Ainsi, peut-être, s’expliquerait la présence à Truyes des restes d’un aqueduc en béton, offrant à l’archéologue tous les caractères d’un ouvrage gallo-romain. Quoiqu’il en soit, l’archevêque, désirant rendre à ce lieu son ancienne splendeur, s’entend avec le supérieur de Cormery pour faire quelques échanges de terres. Dans la villa elle-même, il donne trois quartiers de terre, quatre arpents de pré et un moulin. À Fercé et à Forges, il donne un arpent et demi de terre, deux arpents de vigne et quatre personnes de condition servile, nommées Pierre Sandrald, Hildis, Adalberge et Teotberge. Il concède à l’église paroissiale et au curé de Truyes, nommé Berlan, la dîme de Saint-Maurice et de Saint-Ours, et des droits divers sur Salvant, Terray, Arts, Cars, Givray, Haut-Villiers, Avon, Fercé, sur l’hôpital des pauvres, situé en deçà de l’Indre ; sur l’hôpital des riches, etc. Cette charte intéressante a été connue de Baluze, qui en a publié un fragment dans sa collection des Capitulaires[5].

Cette pièce mérite d’être consultée à plus d’un point de vue. On y trouve l’énumération de quantité de parcelles de terre disséminées sur plusieurs paroisses. Si des serfs y sont mentionnés, on y voit aussi nommés des hommes de basse condition dont les droits à la propriété foncière sont reconnus et maintenus. Il en ressort cette conséquence : que, dès cette époque reculée, un demi-siècle après la mort de Charlemagne, la petite propriété, que les uns regardent comme un bienfait, les autres comme un malheur des temps modernes, était commune en Touraine.

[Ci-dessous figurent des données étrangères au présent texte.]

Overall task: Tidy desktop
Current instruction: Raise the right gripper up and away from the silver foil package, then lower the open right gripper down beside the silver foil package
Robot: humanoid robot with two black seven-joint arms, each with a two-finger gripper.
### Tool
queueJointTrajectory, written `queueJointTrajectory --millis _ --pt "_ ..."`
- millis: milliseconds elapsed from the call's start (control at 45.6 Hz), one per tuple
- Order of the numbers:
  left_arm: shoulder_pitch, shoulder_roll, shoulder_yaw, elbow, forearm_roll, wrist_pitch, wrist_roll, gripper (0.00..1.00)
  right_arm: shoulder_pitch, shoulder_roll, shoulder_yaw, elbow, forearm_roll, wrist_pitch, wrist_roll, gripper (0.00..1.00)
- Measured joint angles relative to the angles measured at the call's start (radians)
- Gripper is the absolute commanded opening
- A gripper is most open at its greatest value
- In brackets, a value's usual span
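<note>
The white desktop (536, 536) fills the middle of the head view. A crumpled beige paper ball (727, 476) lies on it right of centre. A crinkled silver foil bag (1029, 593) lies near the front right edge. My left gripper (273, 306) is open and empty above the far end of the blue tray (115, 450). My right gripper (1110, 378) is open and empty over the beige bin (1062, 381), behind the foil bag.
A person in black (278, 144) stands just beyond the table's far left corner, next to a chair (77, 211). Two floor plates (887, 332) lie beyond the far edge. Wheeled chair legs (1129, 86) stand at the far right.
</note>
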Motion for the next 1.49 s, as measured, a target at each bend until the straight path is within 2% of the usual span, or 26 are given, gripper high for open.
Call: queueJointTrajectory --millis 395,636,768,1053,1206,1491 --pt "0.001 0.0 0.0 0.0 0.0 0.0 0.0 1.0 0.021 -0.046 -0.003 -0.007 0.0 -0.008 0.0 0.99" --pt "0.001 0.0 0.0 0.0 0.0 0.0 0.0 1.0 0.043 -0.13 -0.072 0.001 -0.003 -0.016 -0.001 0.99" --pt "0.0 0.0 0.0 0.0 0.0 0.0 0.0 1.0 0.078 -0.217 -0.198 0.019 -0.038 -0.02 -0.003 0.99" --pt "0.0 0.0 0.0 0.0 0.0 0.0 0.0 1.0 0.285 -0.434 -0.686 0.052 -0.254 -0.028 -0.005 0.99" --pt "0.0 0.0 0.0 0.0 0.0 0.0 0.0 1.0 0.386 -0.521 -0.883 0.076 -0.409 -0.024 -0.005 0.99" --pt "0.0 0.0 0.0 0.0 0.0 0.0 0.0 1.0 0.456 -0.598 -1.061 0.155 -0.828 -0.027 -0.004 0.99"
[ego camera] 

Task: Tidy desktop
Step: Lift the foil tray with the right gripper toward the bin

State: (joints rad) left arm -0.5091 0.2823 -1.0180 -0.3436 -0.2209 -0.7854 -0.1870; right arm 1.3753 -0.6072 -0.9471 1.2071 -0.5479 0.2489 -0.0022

  1. Advocatum, seu causldicum. — Cart. de Cormery, p. 34.
  2. Ob paganorum insecutionem inibi perfugium habere possent (Diplôme de l’an 865).
  3. Cette pièce se trouve dans le Cart. de Cormery, sous le n° xx, p. 42. André Salmon l’a copiée à la Biblioth. Impér. Monuments de Touraine, t. i, p. 78. Il la regardait comme inédite, mais à tort ; elle a été publiée par M. Hauréau, Gall. Christiana, tom. xiv, imtrum., p. 22.
  4. Dum de more canonico paroeciam nostram circuiremus anno Incarnationis Dominieac D.CCC.LXVII. C’est un des plus anciens textes où il soit question des visites pastorales.
  5. Tome ii, p. 1484. — Cart. de Corm., p. 49. La date est de 867 et non 860.